Someone is sure to be getting a stern talking-to while you read this, as a result of the story about Baghdad nightlife by Sudarsan Raghavan of the Washington Post Baghdad’s famed Abu Nawas Street, a well-protected riverfront area, is witnessing the return of some small clubs which stay open late, serving liquor and providing music – but while reading, something else kind of jumps out at you. There are descriptions (and even a photos – youch!) of US servicemen dancing and, as it appears, drinking beer at a table. Apparently, those two cans allowed during the Super Bowl aren't all that flows through the US military.
It isn’t the kind of nightclub dancing that many in the states or Europe would picture – Iraqi style clubs often feel more like a loud family reunion at a restaurant than a nightclub, and all the patrons are men. This is taken up a notch here, though, by the quiet reemergence of hired female dancers. Also noteworthy are the presence of women Raghavan says appeared to be prostitutes - probably more responsible wording than the picture gallery (at least on the WP website) which clearly shows a woman’s face and simply calls her a prostitute. Despite improved safety, this is something with potentially dire consequences in Baghdad.
If you are a press relations officer in the 82nd Airborne, you may want to sit down before reading this one.
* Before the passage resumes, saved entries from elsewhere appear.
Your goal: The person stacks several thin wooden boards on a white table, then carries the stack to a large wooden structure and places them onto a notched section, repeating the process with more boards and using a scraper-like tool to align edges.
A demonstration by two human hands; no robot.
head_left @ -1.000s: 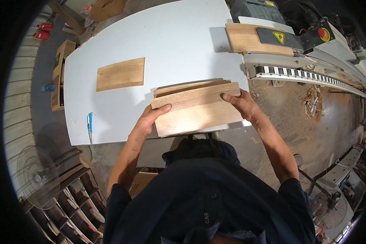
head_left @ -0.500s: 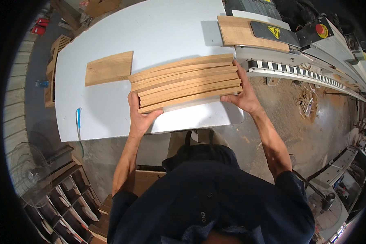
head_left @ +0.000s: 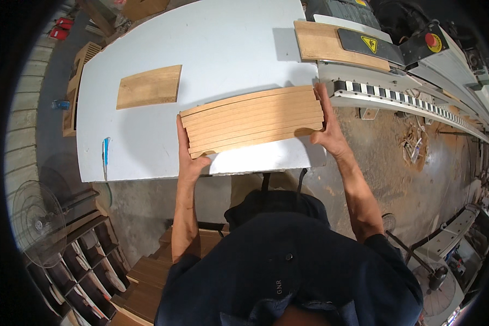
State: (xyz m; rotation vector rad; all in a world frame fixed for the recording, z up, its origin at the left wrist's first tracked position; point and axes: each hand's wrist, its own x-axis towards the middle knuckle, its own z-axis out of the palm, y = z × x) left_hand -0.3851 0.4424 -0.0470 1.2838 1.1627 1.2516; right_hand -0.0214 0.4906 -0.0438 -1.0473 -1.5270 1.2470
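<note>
A stack of light wooden boards (head_left: 252, 120) stands near the front edge of the white table, with the boards' long edges pressed together. My left hand (head_left: 188, 157) grips the stack's left end, fingers flat along it and thumb at the near corner. At the right end, my right hand (head_left: 330, 136) holds it in the same way, fingers up the end and thumb towards the near edge. One loose board (head_left: 149, 87) lies flat beyond the stack to the left.
On the white table (head_left: 228, 49), a blue-handled cutter (head_left: 106, 155) lies at the left. To the right stands a machine with a belt conveyor (head_left: 399, 98), a wooden board (head_left: 331, 46) and a red emergency button (head_left: 430, 39). A fan (head_left: 38, 224) and a shelf rack (head_left: 84, 266) are at lower left.
The boards' gaps have closed and their edges now line up more evenly. Both hands have shifted with the stack slightly nearer to me, while the view has also moved a little.
</note>
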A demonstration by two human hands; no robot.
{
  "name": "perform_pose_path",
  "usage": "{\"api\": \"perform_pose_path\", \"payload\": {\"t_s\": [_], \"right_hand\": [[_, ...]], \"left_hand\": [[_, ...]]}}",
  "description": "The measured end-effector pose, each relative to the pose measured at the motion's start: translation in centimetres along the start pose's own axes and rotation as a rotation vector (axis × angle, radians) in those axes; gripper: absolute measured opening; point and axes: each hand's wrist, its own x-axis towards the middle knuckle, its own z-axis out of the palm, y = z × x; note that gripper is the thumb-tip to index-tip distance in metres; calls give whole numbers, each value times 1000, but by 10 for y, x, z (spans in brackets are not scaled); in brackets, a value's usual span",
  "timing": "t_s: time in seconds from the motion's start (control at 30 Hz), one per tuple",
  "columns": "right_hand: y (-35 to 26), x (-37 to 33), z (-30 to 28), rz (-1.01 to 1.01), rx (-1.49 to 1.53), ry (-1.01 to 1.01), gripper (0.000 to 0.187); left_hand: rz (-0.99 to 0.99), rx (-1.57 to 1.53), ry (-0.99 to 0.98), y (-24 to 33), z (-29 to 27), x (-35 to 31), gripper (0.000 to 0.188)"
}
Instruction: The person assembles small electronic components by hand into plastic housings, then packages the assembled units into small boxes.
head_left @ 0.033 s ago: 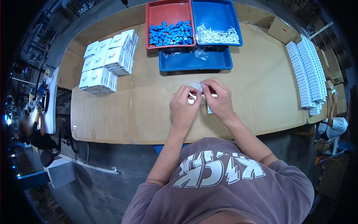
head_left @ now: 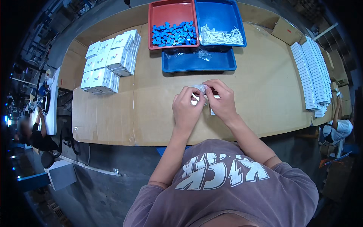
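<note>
Head view: two bare hands meet over the cardboard-covered table, and that meeting point is our clock's hub, 12 o'clock at the far side.
Clear plastic: right at the hub, a small crinkled translucent piece, up off the board between the fingertips.
Left hand: in from 7 o'clock, fingers curled, thumb and fingertips pinched together on the plastic's near left side; a white piece peeks out by them, its shape mostly hidden.
Right hand: in from 4 o'clock, thumb and forefinger nipped tight on the plastic's right edge, knuckles high.
White item: just below the right thumb at 5 o'clock, mostly covered, so what it is I cannot tell.
Trays: front blue tray at 12, holding some clear film; red tray beyond at 11, blue pieces heaped at its near end; rear blue tray towards 1, with white sticks scattered inside.
Boxes: white boxes stacked in a block near 10; long white stacks just above 3.
Co-workers: person in dark top past 8, person in white top past 3.
</note>
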Motion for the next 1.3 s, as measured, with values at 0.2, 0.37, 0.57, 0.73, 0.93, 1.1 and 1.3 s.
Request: {"api": "perform_pose_path", "payload": {"t_s": [0.2, 0.37, 0.57, 0.73, 0.93, 1.1, 1.3], "right_hand": [[-1, 5, 0, 114, 99, 54, 11], [8, 7, -8, 71, 232, -48, 11], [15, -1, -7, 161, 503, -207, 17], [26, -3, -12, 433, 803, -210, 23], [37, 3, -19, 549, 846, -340, 21], [50, 10, -22, 521, 745, -238, 17], [57, 16, -29, 625, 764, -228, 11]], "left_hand": [[-41, -112, 6, -7, 1, -3, 13], [-624, -688, -61, -7, 2, -7, 23], [-616, -850, -10, -19, 3, -11, 23], [-537, -833, 27, -3, 2, -13, 22], [-553, -810, 93, 0, 6, -5, 24], [-524, -672, 41, -16, 15, -3, 30], [-89, -138, 107, -10, 14, 17, 49]]}}
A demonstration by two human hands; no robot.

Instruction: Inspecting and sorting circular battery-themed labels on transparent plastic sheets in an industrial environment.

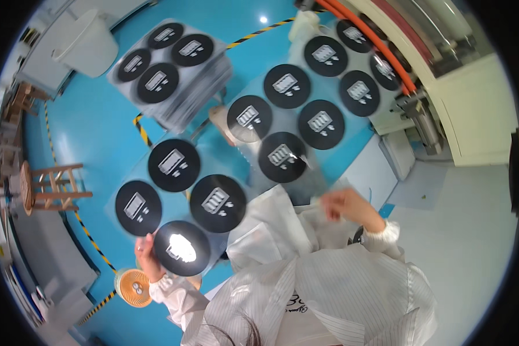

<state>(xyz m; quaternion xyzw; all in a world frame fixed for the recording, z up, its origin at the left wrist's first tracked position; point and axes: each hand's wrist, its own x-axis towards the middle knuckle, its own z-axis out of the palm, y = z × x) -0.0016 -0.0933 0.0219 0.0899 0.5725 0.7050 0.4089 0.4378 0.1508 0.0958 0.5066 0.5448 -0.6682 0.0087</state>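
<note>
Our left hand (148, 258) is at the near left edge of a clear film sheet (176, 206), thumb on top; it appears to be pinching that edge, though the fingers beneath are not clearly shown. Our right hand (346, 206) stands well apart from the sheet, over to the right; its fingers are partly curled and blurred, and we cannot tell whether they grasp anything.

From the head view, we locate the sheet left of our lap, extending far and right from the left hand. It carries four black printed discs in a two-by-two layout; the nearest disc (183, 248) bears a bright glare and lies just beside the left thumb. We see no clear long axis on this sheet: it looks about square and is set diagonally. The left hand is the nearer one.

A second stretch of disc-printed film (285, 121) has its long axis running from the cream machine housing (478, 109), far right, toward our lap. Its near end lies between the hands. Far left stands a stack of printed sheets (197, 97).
</note>
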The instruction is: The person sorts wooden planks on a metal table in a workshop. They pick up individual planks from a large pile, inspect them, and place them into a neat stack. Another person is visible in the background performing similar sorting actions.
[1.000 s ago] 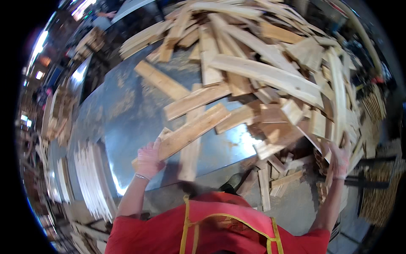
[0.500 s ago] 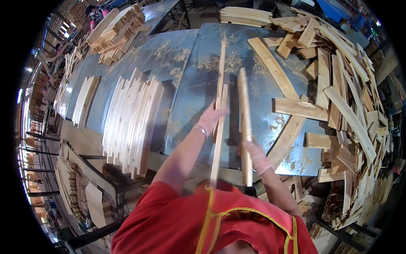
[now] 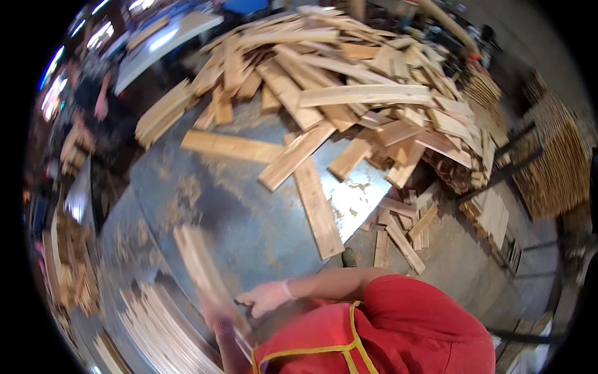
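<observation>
My left hand (image 3: 216, 316), smeared by motion, is wrapped round wooden boards (image 3: 202, 258) that stand out over the metal table, tilted toward the far left. They look like more than one board side by side, but blur hides how many. My right hand (image 3: 268, 297) is just right of them, its fingers stretched toward the boards and apparently apart from them. A small dark spot shows by its fingertips; I cannot make out what it is. Both hands look covered by thin pale gloves. Close by on the left lies a row of narrow pale strips (image 3: 165, 330).
A big jumbled heap of boards (image 3: 367, 93) covers the table's far right. Loose boards (image 3: 317, 209) lie on the blue-grey metal table (image 3: 243, 230), dusted with sawdust. Offcuts (image 3: 405, 243) lie on the floor at right. Stacked wood (image 3: 551, 159) stands beyond, and another person (image 3: 99, 93) is at far left.
My view has swung right toward the heap. The boards in my left hand are now lower left in view. My right hand, earlier on a separate board, is now off it beside the left.
</observation>
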`<state>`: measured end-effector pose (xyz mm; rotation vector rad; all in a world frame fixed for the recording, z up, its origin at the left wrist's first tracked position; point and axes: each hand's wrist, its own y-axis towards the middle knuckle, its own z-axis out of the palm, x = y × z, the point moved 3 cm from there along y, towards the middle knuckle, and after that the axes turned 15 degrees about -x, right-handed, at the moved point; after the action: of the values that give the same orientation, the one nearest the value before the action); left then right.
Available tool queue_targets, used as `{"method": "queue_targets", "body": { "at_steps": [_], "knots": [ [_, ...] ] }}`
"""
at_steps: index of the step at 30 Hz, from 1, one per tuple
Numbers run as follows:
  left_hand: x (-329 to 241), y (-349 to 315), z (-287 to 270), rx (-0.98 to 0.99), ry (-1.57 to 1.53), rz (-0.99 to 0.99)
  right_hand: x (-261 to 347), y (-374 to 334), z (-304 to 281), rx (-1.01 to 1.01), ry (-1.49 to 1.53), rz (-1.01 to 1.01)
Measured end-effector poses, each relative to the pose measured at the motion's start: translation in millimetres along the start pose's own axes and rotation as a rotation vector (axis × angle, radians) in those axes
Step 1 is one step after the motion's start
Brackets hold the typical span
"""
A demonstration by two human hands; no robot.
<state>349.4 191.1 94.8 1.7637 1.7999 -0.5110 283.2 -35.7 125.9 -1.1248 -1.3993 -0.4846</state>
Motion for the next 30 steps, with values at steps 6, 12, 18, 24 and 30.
{"method": "queue_targets", "body": {
  "at_steps": [6,12,18,24,30],
  "knots": [
    [-1.1,-30.9,-58.1,-0.075,0.879,-0.223,-133.3,-180.6,-133.8,-0.66,0.555,0.04],
    [-43.2,37.7,-24.1,-0.251,1.49,0.542,-252.2,-480.2,-276.4,-1.888,1.17,-0.064],
    [-552.2,13.7,143.3,0.042,0.082,0.979,-345.4,-650.4,-416.5,-1.849,1.607,-0.326],
    [-896.7,-191.4,382.8,0.531,-0.084,1.548,-451.7,-650.4,-496.6,-1.917,1.898,-0.488],
    [-972.8,-217.3,550.0,0.836,0.398,1.234,-446.6,-621.8,-541.5,-2.198,1.703,-0.385]
  ]
}}
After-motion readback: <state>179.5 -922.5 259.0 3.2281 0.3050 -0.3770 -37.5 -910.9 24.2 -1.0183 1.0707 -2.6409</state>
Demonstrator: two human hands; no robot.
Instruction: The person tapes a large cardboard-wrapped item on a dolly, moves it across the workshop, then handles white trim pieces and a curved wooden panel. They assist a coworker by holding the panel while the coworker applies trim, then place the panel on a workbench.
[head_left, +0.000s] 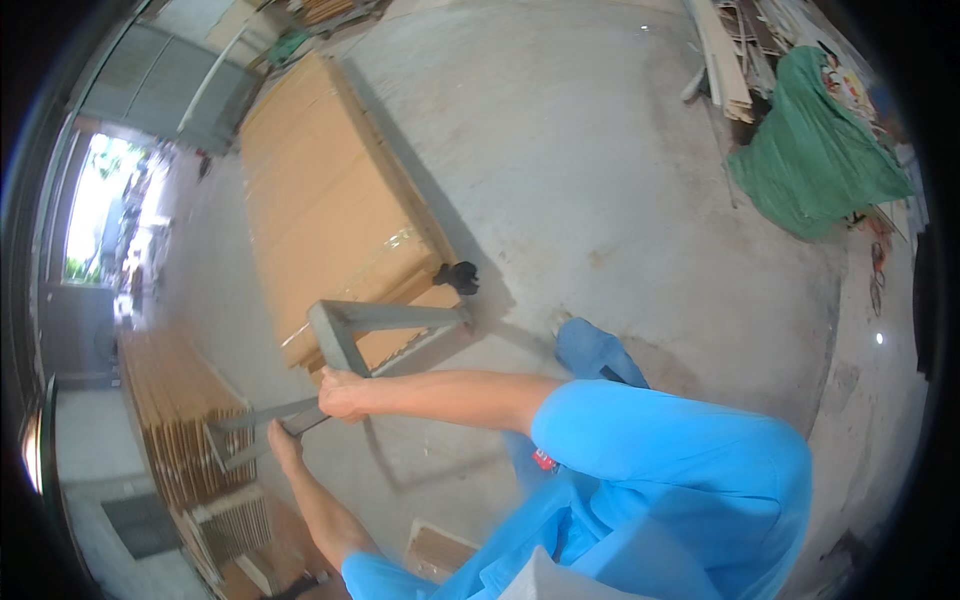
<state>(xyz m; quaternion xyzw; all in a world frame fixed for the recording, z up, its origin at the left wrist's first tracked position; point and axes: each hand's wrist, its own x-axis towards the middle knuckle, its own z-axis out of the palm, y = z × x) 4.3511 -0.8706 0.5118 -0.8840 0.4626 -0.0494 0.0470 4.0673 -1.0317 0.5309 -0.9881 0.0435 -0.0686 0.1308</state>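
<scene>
Both of my hands are closed on a grey metal frame (342,345) with a triangular end and long bars, tilted in front of me. My right hand (343,393) wraps round a bar near the triangular part. Lower and to the left, my left hand (285,440) grips the same frame near its other end (225,445). Just beyond the frame lies a long stack of flat brown cardboard boxes (325,190) on the floor. The upper part of the frame overlaps the near end of this stack in view; whether they touch, I cannot tell. A black bundled thing (458,277) sits at the stack's near right corner.
Several flat cardboard sheets (185,420) stand in a row at the left, with more panels (232,525) below them. A bright doorway (105,210) opens at far left. A green sack (815,150) and long boards (720,60) lie at far right on the grey concrete floor (580,150).
</scene>
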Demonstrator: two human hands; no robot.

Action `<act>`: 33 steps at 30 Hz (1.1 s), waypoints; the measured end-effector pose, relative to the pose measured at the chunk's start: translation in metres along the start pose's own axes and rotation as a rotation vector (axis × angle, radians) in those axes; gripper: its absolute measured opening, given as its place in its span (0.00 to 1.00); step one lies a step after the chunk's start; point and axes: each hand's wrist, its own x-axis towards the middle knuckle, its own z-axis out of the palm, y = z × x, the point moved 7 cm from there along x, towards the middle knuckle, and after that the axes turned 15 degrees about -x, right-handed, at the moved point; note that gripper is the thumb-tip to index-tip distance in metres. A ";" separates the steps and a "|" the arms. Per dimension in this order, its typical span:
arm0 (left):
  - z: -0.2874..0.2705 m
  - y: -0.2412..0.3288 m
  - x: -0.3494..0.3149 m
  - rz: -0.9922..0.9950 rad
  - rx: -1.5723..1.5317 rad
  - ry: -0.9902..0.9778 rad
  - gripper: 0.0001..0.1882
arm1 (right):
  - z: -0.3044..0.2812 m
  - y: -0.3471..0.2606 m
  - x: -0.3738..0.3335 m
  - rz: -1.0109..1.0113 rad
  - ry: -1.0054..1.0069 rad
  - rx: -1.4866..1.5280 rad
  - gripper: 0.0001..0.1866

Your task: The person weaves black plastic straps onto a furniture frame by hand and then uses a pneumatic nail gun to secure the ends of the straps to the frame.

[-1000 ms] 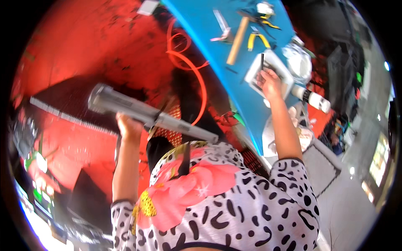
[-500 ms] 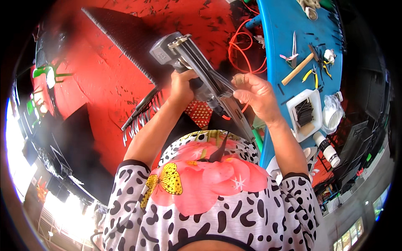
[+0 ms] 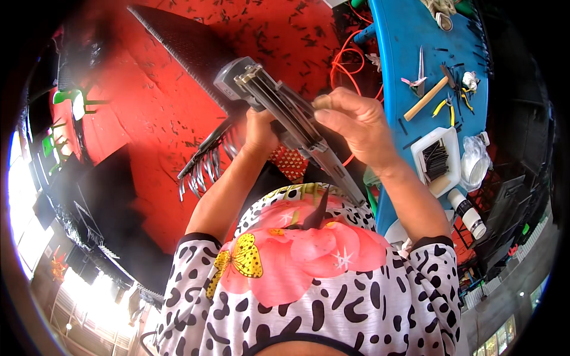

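The left hand (image 3: 261, 132) sits near the 11 o'clock of the view's centre, fingers wrapped around the handle of a long grey metal gun-shaped tool (image 3: 285, 110). That tool lies slantwise at 12 o'clock, its blocky head toward 10 to 11 and its narrow end toward 4 to 5, in front of the patterned shirt. At about 2 o'clock, the right hand (image 3: 359, 126) holds thumb and forefinger close together against the tool's long side; whether something is pinched between them I cannot tell.

Farther out at 3 o'clock, a white rectangular plastic tray (image 3: 455, 155) with dark slim strips (image 3: 436, 158) inside stands on a blue table (image 3: 404, 65). Toward 2 o'clock on the same table lie a hammer with a pale wooden handle (image 3: 426, 99) and, just beside it, yellow-handled pliers (image 3: 452, 114). A dark panel with a silvery edge (image 3: 196, 44) lies at 11 o'clock.
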 end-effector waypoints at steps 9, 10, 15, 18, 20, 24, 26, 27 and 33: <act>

Club manager Salah Hassan said Thursday's visit was not exceptional. "The Americans come here four or five times a week," he said. "They buy drinks and pay for them." Others at the club said the soldiers had been there more than once. "I love the Americans," said Amal Saad, a petite young woman with blue contact lenses and thick red lipstick. "I like it when they come here. I feel so safe."Opinion
"Many times, I went with them in their Humvees," she added. "They took me to shops and bought me chocolates and gifts."
The Post’s editorial page writes that Mr. Obama “was broadly faithful to his campaign promises” of a 16 month withdrawal, and called the changes “praiseworthy”. Congressional Democrats are called upon to follow him. Nothing terrible, nothing groundbreaking.
Wall Street Journal, no Iraq coverage.
Christian Science Monitor, USA Today, no Saturday editions.